录制结束,程喻棋不想再留在这个憋闷的摄像棚里。她随便找了个借口,躲掉了组内的欢迎嘉宾大会。
“程姐,等等我!”她站在摄影棚外,忽然听到身后响起了有些熟悉的男声。“你来做什么?”左右现在没有摄像头,程喻棋双手抱胸,冷淡地看着不远处气喘吁吁的杜易泽。
“第一次来这个地方,还是想程姐能带带我。”他大步靠近,完全没有保持安全距离的意识。
“你做什么?”程喻棋警惕地后退一步,努力拉开两人之间的距离。“程姐,配合一点。”他忽然压低了声音,朝不远处的草丛那边使了使眼色,“胡总安排我和你炒一炒公演前的cp,喏,这特意安排了记者来拍的。”
“炒cp?”恶心的感觉控制不住地从心底溢出,“说白了不就是搞点桃色绯闻炒热度吗?不好意思,我不需要。”程喻棋瞬间冷了脸,她又后退了两步,冷冰冰的看着对面的人。
“嘶,老板安排的,我能怎么办。”杜易泽也没了耐心,他皱起眉,本就冷酷的长相看起来又凶了几分,“快过来,我没时间和你耗。”
“受益人是你又不是我。”火气上涌,程喻棋彻底撕破了面具,“那就劳烦你告知一下胡总,这个好意,我心领了。”说罢,也懒得管身后的的神情,她一甩袖子,掉头就走。

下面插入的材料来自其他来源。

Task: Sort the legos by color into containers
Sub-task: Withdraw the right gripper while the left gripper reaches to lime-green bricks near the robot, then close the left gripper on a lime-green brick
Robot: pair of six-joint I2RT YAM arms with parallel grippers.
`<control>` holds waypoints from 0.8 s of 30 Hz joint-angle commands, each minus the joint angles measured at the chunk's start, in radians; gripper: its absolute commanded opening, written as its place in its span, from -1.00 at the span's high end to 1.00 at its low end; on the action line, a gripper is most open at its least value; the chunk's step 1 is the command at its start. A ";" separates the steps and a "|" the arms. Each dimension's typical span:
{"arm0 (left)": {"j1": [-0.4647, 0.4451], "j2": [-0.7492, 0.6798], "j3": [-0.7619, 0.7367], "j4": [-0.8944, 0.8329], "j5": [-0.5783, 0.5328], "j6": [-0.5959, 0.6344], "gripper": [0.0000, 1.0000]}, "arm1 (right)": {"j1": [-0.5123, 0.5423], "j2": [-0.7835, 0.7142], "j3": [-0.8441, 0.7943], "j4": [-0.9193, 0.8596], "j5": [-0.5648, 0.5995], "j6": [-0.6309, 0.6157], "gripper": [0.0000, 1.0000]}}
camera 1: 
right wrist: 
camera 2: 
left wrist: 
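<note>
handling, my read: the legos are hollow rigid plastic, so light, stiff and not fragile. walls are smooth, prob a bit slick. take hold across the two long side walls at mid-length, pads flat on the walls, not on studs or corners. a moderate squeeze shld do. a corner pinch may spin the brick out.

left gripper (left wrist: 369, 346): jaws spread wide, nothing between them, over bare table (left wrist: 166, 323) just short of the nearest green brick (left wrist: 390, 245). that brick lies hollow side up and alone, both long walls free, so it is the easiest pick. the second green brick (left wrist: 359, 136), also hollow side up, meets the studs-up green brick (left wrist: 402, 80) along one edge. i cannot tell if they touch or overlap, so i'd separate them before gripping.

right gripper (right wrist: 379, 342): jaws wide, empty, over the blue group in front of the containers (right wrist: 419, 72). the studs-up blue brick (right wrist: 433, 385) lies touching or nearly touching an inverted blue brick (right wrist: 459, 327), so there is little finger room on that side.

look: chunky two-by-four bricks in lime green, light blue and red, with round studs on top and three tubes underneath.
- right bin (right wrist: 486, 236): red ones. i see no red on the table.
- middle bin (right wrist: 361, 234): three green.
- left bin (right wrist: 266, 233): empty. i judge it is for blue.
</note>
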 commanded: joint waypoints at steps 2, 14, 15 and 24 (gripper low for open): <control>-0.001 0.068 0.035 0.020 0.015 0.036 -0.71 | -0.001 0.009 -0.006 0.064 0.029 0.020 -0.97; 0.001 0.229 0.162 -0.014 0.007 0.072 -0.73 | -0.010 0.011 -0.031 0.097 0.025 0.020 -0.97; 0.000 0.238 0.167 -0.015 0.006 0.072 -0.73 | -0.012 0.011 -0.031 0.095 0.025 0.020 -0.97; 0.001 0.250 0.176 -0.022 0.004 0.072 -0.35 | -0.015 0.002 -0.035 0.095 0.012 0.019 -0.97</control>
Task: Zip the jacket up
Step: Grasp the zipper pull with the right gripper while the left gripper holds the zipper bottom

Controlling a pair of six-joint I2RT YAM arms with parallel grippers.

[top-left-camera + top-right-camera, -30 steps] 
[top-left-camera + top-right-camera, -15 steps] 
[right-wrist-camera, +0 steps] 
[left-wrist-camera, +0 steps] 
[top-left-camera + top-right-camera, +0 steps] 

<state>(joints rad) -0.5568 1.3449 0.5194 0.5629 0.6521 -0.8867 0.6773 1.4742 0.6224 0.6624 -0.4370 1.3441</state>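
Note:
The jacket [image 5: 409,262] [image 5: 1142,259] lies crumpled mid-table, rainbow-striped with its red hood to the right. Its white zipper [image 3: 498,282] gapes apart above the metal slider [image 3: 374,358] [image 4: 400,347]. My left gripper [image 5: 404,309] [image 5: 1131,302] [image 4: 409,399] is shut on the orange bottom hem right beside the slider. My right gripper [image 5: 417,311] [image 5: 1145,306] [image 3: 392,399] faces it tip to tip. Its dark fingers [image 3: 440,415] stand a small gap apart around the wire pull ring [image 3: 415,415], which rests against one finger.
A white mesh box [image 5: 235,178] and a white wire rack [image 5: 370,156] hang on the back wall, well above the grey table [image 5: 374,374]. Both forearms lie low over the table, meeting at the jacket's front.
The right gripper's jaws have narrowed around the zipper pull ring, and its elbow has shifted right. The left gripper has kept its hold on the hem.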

“这妞还真难搞。”杜易泽啐了一口,阴沉着脸拨通了胡总的电话。
肆意妄为的代价便是彻底失去了镜头,三公舞台上她也从c位变成了只有几个镜头的伴舞。程喻棋倒也不急,没了先前那种争强好胜的心,眼下这样的状态竟也了舒服的很。
“所有练习生回到宿舍,暂时不允许与外界沟通交流。节目暂时停播。”又是普通的一天,选管姐姐忽然冲进了练习室,交代了几句话就匆匆跑走了
“出什么事了?”
“不知道......但是感觉还挺严重的。”
练习生们你一言我一语,但都猜不出究竟发生了什么。“难道是......”一种莫名其妙的直觉在程喻棋的心中涌动,她安耐不住心跳,刚一回到宿舍就立刻翻出手机,翻看起了近期的热点新闻。
“《追梦吧!》节目组做票”
“《追梦吧!》节目遭停播整改,国家应当终止娱乐圈乱象。”
偌大的标题挂在热搜上,让人想忽视都做不到。程喻棋按奈不住有些激动的心,她颤抖着指尖,点开了热搜。

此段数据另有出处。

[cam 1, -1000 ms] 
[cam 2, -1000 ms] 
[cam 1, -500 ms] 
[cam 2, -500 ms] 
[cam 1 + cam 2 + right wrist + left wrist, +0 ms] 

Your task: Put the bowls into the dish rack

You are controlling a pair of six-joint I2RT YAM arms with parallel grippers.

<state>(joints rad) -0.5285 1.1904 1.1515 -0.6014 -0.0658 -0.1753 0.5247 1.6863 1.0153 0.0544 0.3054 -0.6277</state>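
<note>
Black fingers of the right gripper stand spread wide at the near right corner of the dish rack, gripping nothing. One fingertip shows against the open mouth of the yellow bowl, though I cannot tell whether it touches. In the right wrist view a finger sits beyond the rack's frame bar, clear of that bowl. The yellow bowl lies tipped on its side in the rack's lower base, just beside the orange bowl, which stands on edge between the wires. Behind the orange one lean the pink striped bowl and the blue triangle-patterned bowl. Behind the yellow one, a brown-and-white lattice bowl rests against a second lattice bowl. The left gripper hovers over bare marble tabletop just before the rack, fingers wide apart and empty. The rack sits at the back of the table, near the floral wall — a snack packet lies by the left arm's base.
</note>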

果然,节目中的不公平操作被尽数披露。不知爆料人究竟做了什么,竟然惊动了国家。到底是经不住这种压力,往日横行霸道的节目组发了道歉声明和整改说明,但效果并不好。国家似是铁了心要整治娱乐圈乱象,便干脆借势发挥,一场清朗运动来势汹汹地席卷了整个娱乐圈。

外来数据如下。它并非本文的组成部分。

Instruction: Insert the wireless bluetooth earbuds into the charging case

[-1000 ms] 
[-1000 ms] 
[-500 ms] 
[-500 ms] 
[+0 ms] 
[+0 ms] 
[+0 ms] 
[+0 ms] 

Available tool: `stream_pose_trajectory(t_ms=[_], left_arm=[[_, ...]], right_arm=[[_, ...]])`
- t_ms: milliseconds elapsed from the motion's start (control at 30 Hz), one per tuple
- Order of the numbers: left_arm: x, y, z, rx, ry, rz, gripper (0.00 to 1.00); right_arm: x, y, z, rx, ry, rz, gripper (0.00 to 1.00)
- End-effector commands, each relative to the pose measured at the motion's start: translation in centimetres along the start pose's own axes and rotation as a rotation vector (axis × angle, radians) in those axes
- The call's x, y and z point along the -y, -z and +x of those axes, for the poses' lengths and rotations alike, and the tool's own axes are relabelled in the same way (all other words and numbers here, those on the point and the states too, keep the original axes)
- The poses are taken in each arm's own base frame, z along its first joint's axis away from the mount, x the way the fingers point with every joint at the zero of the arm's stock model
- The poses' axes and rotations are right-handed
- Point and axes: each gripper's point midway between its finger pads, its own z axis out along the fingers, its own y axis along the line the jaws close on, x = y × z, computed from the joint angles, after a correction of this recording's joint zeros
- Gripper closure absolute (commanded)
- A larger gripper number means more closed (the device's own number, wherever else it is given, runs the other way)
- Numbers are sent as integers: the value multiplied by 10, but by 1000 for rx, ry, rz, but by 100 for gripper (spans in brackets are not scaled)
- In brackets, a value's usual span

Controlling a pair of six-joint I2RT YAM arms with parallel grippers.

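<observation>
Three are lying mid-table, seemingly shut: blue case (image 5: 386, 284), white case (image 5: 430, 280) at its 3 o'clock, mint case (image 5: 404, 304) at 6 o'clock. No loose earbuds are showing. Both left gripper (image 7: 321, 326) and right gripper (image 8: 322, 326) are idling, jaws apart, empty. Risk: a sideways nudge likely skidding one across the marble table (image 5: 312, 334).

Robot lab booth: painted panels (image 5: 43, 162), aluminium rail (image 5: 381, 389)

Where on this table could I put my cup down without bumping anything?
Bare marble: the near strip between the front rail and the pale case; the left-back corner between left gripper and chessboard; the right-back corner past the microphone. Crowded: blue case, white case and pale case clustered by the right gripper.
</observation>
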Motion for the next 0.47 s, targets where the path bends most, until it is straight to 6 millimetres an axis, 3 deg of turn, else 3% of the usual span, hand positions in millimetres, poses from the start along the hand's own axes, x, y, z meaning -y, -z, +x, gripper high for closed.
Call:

整改措施开展得轰轰烈烈,只两天的功夫,还在岛上的练习生就得到了下岛通知。“节目无限期延播,根据合同要求,不允许暴露节目拍摄期间的任何细节。”程喻棋捏着手中冷冰冰的通知单,嘴角露出个嘲讽的笑,“黑得总归白不了。”她随手丢掉了那张纸,拿起地上的行李箱,面无表情地登上离岛的船。
“呜”汽笛声渐渐飘远,船,开了。